◆ Work request
Some of the lines below need repeating. Reproduce exactly those between the lines holding "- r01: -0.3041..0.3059" and "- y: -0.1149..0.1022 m", inclusive.

Records drawn from a dataset
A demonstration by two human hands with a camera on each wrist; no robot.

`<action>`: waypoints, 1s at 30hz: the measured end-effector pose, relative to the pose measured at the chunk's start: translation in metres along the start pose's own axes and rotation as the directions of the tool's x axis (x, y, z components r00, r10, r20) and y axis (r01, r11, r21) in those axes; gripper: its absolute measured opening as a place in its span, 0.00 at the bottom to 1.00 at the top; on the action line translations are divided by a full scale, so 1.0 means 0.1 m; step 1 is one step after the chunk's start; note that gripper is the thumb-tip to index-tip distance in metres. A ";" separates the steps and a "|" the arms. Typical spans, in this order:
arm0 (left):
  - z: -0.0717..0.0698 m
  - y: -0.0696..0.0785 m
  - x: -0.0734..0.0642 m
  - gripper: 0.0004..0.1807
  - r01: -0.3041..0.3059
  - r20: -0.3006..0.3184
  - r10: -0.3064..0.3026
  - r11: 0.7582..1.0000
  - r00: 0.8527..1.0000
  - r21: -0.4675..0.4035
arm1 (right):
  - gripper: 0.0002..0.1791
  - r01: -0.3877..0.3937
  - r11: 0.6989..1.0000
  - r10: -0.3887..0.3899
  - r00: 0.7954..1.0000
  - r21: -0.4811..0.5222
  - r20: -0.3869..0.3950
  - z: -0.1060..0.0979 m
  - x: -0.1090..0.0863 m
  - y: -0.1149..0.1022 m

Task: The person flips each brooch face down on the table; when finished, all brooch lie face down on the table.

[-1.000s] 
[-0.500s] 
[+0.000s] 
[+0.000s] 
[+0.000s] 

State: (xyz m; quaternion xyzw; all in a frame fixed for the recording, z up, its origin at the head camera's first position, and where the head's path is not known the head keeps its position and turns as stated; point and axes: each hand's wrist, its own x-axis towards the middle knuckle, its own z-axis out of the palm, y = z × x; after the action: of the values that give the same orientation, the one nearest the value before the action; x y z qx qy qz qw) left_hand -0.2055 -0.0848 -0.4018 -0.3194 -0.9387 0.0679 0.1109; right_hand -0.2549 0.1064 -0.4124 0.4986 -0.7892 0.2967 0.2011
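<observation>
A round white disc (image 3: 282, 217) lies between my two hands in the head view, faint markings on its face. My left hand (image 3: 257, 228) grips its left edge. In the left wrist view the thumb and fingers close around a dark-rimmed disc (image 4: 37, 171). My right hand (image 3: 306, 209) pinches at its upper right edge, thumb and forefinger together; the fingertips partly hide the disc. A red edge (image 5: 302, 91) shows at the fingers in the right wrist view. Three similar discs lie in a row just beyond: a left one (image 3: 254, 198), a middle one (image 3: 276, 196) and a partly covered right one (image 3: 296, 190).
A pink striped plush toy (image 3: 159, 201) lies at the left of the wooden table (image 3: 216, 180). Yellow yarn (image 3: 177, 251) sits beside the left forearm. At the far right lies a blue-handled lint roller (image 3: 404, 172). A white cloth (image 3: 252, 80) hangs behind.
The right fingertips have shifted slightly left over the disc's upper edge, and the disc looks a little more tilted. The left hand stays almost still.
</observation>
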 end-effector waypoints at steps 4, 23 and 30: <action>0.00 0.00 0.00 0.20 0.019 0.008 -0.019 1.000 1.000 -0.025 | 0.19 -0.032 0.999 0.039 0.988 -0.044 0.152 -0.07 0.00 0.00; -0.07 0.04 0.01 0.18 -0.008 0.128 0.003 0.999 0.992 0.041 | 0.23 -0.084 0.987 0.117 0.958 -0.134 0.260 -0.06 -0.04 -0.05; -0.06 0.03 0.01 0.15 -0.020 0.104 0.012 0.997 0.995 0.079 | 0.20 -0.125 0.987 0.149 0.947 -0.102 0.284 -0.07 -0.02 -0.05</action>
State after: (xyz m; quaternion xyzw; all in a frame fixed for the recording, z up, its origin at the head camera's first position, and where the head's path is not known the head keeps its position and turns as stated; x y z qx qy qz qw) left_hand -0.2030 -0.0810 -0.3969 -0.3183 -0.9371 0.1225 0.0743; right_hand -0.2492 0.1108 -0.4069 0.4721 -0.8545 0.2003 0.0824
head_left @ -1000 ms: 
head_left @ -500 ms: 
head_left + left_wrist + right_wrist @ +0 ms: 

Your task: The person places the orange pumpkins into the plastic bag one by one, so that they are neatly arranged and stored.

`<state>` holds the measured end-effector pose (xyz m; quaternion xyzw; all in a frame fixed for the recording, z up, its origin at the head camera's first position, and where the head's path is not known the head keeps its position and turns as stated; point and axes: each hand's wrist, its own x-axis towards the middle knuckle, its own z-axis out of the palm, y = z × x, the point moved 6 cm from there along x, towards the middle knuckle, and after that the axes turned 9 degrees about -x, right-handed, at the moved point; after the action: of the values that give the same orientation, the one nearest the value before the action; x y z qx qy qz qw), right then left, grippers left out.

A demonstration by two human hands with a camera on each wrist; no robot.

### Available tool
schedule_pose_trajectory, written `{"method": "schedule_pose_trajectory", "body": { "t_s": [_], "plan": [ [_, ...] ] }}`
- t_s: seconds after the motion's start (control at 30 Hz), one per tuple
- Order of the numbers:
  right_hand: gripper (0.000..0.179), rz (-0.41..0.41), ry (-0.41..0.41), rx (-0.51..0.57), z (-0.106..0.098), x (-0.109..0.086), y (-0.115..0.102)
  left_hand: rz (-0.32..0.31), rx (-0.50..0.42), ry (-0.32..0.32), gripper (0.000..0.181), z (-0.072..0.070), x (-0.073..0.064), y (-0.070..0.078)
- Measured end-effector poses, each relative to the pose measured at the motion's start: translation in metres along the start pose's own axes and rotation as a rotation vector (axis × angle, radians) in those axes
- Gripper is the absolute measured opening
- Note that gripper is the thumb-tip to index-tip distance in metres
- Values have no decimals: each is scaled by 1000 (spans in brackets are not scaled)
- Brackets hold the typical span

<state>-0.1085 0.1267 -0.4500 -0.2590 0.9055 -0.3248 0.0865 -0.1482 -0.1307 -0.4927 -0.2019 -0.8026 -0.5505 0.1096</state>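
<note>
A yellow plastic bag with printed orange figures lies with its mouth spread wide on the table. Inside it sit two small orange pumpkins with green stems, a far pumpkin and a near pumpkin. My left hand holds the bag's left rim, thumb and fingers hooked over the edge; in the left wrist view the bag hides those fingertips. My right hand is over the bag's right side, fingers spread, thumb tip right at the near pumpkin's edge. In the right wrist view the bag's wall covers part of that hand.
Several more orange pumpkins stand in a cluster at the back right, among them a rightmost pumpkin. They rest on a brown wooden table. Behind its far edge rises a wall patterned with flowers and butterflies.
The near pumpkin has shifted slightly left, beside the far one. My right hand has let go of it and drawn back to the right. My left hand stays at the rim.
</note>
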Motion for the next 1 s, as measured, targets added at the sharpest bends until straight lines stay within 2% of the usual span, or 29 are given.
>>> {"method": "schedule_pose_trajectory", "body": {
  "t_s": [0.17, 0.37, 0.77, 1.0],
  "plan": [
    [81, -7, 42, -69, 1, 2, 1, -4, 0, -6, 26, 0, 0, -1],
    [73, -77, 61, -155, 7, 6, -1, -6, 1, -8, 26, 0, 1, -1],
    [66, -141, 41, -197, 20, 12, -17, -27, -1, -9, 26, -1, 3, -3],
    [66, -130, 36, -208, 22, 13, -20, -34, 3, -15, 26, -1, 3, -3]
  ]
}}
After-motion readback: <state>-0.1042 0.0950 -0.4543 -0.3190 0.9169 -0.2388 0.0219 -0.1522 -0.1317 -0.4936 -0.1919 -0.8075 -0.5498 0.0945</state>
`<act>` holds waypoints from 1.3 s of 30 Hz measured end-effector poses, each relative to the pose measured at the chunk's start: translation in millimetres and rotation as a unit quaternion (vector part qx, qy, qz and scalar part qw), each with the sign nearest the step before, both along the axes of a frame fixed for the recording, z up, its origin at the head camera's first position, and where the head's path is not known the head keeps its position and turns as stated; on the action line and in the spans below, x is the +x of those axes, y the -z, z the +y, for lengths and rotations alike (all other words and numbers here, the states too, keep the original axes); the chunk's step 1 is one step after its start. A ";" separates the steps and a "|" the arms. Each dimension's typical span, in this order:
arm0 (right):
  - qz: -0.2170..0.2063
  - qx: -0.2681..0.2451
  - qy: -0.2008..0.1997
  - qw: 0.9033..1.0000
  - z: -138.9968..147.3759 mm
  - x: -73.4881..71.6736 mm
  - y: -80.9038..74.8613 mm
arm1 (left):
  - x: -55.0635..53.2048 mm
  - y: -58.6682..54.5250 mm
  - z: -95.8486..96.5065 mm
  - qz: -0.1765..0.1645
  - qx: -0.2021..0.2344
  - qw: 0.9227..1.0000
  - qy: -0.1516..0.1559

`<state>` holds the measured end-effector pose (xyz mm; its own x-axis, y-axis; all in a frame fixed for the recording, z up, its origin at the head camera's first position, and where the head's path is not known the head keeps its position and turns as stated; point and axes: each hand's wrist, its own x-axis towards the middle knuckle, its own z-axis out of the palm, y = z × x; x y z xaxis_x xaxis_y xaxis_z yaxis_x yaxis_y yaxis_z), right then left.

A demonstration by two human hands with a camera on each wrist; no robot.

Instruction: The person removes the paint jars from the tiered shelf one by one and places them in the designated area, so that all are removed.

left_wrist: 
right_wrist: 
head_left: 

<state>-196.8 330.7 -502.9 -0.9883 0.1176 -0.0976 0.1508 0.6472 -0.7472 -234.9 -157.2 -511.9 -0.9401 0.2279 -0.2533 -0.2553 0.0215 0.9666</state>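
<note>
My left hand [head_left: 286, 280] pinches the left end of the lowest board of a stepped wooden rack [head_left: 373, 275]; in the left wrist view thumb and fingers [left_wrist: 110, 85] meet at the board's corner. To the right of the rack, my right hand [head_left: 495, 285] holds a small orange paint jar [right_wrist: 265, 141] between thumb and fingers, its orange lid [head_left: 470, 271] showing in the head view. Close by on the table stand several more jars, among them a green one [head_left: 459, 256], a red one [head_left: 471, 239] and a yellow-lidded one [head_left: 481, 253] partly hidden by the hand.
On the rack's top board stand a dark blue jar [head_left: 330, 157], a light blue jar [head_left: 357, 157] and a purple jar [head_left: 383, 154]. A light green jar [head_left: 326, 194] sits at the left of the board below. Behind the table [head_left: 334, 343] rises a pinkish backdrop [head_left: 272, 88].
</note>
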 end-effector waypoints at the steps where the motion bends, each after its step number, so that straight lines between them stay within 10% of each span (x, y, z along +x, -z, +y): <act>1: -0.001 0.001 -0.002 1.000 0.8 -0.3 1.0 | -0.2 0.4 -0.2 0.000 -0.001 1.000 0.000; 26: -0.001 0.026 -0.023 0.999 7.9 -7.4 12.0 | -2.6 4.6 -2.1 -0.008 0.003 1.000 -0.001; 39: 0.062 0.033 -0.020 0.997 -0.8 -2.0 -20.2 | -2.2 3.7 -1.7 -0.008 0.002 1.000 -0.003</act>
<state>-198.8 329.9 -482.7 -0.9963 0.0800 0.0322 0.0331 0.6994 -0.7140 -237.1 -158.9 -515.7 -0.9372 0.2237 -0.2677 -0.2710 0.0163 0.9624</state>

◆ Result of this task
  - r01: -0.3041..0.3059
  - r20: -0.3006..0.3184
  - r10: -0.3064..0.3026
  - r11: 0.7582..1.0000
  - r00: 0.8527..1.0000
  - r21: -0.4675..0.4035
arm1 (right):
  - gripper: 0.0002..0.1791
  - r01: -0.3877..0.3937
  - r11: 0.6989..1.0000
  - r10: -0.3887..0.3899
  - r00: 0.7954..1.0000
  - r21: -0.4811..0.5222
  - r20: -0.3869..0.3950
  - z: -0.1060..0.0979 m
  - x: -0.1090..0.0863 m
  - y: -0.1149..0.1022 m

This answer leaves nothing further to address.